Provided records
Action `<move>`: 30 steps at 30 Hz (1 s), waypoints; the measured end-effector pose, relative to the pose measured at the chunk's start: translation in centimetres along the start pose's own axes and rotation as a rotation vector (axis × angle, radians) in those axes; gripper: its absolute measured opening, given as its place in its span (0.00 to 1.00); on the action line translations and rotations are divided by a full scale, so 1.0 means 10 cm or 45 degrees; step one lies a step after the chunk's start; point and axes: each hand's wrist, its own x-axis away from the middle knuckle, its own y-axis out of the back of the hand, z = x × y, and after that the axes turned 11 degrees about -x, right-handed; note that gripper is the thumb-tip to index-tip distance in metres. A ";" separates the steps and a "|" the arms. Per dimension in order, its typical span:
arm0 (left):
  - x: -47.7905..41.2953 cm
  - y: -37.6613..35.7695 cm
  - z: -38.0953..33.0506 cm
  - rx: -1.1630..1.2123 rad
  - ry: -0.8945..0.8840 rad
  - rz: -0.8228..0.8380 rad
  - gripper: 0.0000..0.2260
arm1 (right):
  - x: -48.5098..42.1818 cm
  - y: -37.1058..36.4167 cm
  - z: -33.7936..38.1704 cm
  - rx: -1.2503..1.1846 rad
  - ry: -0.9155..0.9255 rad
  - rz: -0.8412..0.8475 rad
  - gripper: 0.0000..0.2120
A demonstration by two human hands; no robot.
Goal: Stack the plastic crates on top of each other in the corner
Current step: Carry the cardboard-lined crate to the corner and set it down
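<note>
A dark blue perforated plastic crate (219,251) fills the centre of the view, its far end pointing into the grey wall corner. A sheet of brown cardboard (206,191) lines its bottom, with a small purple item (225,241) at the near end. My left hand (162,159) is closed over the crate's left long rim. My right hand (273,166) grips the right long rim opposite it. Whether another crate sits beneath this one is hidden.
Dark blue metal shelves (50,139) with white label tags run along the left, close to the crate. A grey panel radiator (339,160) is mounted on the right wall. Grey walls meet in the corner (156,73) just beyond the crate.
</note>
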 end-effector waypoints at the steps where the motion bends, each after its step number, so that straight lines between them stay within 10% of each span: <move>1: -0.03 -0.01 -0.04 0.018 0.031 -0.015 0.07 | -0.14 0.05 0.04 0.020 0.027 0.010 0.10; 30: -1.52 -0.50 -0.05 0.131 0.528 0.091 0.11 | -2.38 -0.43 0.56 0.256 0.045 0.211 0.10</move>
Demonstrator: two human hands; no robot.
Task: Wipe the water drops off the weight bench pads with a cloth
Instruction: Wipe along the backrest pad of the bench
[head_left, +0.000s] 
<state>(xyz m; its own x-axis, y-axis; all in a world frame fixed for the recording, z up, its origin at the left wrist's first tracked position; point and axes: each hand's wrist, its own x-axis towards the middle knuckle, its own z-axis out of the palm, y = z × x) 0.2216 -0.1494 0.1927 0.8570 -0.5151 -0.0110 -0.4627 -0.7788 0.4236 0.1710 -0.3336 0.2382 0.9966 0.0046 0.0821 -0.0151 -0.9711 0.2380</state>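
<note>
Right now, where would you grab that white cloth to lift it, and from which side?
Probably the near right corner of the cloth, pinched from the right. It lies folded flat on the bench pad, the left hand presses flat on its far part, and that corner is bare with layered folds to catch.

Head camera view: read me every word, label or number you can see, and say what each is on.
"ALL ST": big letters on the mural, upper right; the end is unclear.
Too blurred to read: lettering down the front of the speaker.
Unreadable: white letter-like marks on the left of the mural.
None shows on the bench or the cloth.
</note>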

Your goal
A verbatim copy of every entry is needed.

Reply to the exercise
Action `<move>`: 30 steps at 30 Hz (1 s), waypoints; the measured end-effector pose, relative to the pose measured at the chunk's start: translation in centimetres along the start pose's own axes and rotation as a rotation vector (axis × angle, radians) in those axes; gripper: its absolute measured opening, given as its place in its span (0.00 to 1.00); on the action line translations and rotations are divided by a full scale, so 1.0 means 10 cm or 45 degrees; step one lies a step after the chunk's start; point and axes: each hand's wrist, its own x-axis away from the middle knuckle, its own y-axis out of the back of the hand, z = x × y, and after that the axes turned 11 degrees about -x, right-handed; note that gripper is the thumb-tip to index-tip distance in metres. A ";" separates the steps and a "|" the arms. Per dimension in order, its typical span:
arm0 (left):
  - x: -47.7905..41.2953 cm
  - y: -37.6613..35.7695 cm
  - z: -38.0953..33.0506 cm
  - rx: -1.1630..1.2123 rad
  - ry: -0.8945..0.8840 rad
  - rz: -0.8228..0.8380 rad
  - gripper: 0.0000..0.2260
arm1 (right):
  - x: -48.5098..42.1818 cm
  - y: -37.1058..36.4167 cm
  - z: -33.7936..38.1704 cm
  - rx: -1.2503..1.1846 rad
  - ry: -0.9155..0.9255 rad
  - rz: -0.8412..0.8475 rad
  - gripper: 0.0000..0.2120
A demonstration by two human hands; no robot.
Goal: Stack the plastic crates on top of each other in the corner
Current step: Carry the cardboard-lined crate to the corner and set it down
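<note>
A dark blue perforated plastic crate (219,251) fills the centre of the view, its far end pointing into the grey wall corner. A sheet of brown cardboard (206,191) lines its bottom, with a small purple item (225,241) at the near end. My left hand (162,159) is closed over the crate's left long rim. My right hand (273,166) grips the right long rim opposite it. Whether another crate sits beneath this one is hidden.
Dark blue metal shelves (50,139) with white label tags run along the left, close to the crate. A grey panel radiator (339,160) is mounted on the right wall. Grey walls meet in the corner (156,73) just beyond the crate.
</note>
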 end-effector waypoints at the steps where the motion bends, each after its step number, so that straight lines between them stay within 10% of each span: <move>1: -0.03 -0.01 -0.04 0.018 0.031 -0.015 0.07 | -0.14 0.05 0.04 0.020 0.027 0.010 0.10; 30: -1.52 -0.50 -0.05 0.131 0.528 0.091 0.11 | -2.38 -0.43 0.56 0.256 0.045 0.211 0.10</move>
Demonstrator: two human hands; no robot.
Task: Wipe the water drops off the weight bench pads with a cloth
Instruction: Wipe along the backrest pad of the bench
[head_left, +0.000s] 
<state>(xyz m; its own x-axis, y-axis; all in a world frame fixed for the recording, z up, its origin at the left wrist's first tracked position; point and axes: each hand's wrist, its own x-axis towards the middle knuckle, its own z-axis out of the palm, y = z × x) 0.2216 -0.1494 0.1927 0.8570 -0.5151 -0.0110 -0.4627 -0.7788 0.4236 0.1710 -0.3336 0.2382 0.9966 0.0046 0.0821 -0.0151 -0.9711 0.2380</state>
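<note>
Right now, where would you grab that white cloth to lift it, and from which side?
Probably the near right corner of the cloth, pinched from the right. It lies folded flat on the bench pad, the left hand presses flat on its far part, and that corner is bare with layered folds to catch.

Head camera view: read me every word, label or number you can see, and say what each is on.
"ALL ST": big letters on the mural, upper right; the end is unclear.
Too blurred to read: lettering down the front of the speaker.
Unreadable: white letter-like marks on the left of the mural.
None shows on the bench or the cloth.
</note>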

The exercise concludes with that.